Sir Keir Starmer appoints Kate Green as new shadow education secretary

27 June 2020, 17:35

Kate Green has replaced Rebecca Long-Bailey as shadow education secretary
Kate Green has replaced Rebecca Long-Bailey as shadow education secretary. Picture: UK Parliament
Nick Hardinges

By Nick Hardinges

Labour leader Sir Keir Starmer has replaced the former shadow education secretary Rebecca Long-Bailey with Kate Green.

The Stretford and Urmston MP has taken over from Ms Long-Bailey, a former leadership contender, who was sacked from the opposition front bench this week after tweeting a link to an interview alleged to contain an antisemitic conspiracy theory.

MPs on the left of the party had called for the former education secretary to be reinstated, but the Labour leader ignored demands saying he had made up his mind.

Announcing Ms Green's appointment on Saturday, Sir Keir said: "I'm delighted to appoint Kate Green as shadow education secretary.

"Kate has spent a lifetime campaigning against child poverty and educational inequalities.

"I look forward to working with her in this new role."

Ms Green, who served as shadow minister for women and equalities under Jeremy Corbyn's leadership, said: "It's a privilege to have been asked to serve as shadow education secretary.

"The coronavirus pandemic has had a devastating impact on children's education.

"I look forward to working with teachers, unions, parents and councils to help ensure we get our children back in school as soon as possible."

She quit from Mr Corbyn's shadow Cabinet after the Brexit referendum, in what was seen by left-wing critics as a coup against the Islington North MP, and went on to chair Owen Smith's failed leadership bid.

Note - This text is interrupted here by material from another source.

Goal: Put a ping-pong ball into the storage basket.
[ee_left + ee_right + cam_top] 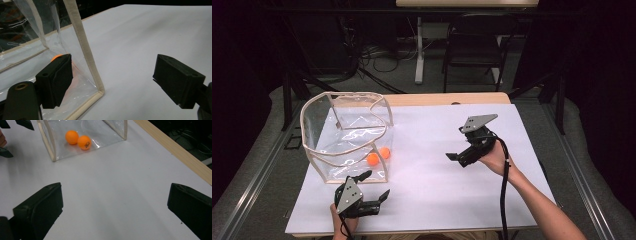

Ms Green was then given the role of shadow minister for child poverty strategy in April, before Sir Keir elevated her to education spokeswoman two months on.

The Stretford and Urmston MP, who has represented Labour in the Commons since 2010, has previously spoken out against antisemitism, branding it "sickening".

On 27 February 2019, she took to Twitter to urge the then-Labour leader Jeremy Corbyn to prove the party would not tolerate antisemitism.

Prior to becoming an MP, the 60-year-old was chief executive of the Child Poverty Action Group and before that, director of the National Council for One Parent Families (now Gingerbread).

Bristol North West MP Darren Jones said Ms Green's appointment as shadow education secretary was "brilliant news."

He wrote on Twitter: "Couldn’t be more pleased to see Kate Green as our new UK Labour Shadow Education Secretary.

"A life long campaigner against child poverty and inequality.

"Brilliant news."

The chief executive of The Children's Society, Mark Russell, said he was looking forward to working with the new shadow cabinet member.

He wrote: "Absolutely delighted by Kate Green's appointment as the new Shadow Education Secretary.

"Kate is deeply committed to helping disadvantaged children and we at The Children's Society are looking forward to working with her."

On Friday, members of the Campaign group of MPs held a conference call with Sir Keir to protest against Ms Long-Bailey's dismissal as shadow education secretary.

Sir Keir said the meeting was "constructive and the tone was absolutely right," but ultimately ended in disagreement.

"We engaged for about an hour in discussion but my mind is made up on this," he said.

"I took my decision yesterday and put my statement out yesterday."

Kate Green has been a Labour MP since 2010
Kate Green has been a Labour MP since 2010. Picture: PA

Ms Long-Bailey was fired on Thursday after refusing to take down a tweet linking to an interview with the actor Maxine Peake in which she claimed police linked to the death of George Floyd in the US had learned their tactics from the Israeli secret services.

However, the former shadow education secretary insisted it was not "racist or anti-Semitic" to draw attention to concerns about police tactics.

The speed of Sir Keir's decision to move against her was being seen as fresh evidence of his willingness to take on the left-wing faction of the party.

She was the favoured candidate of the left when she stood against him in the Labour leadership election earlier this year.

Despite unhappiness among supporters of the former leader, there was no sign of any other left-wing frontbenchers being prepared to resign in protest, while Ms Long-Bailey insisted she would continue to work for a Labour government.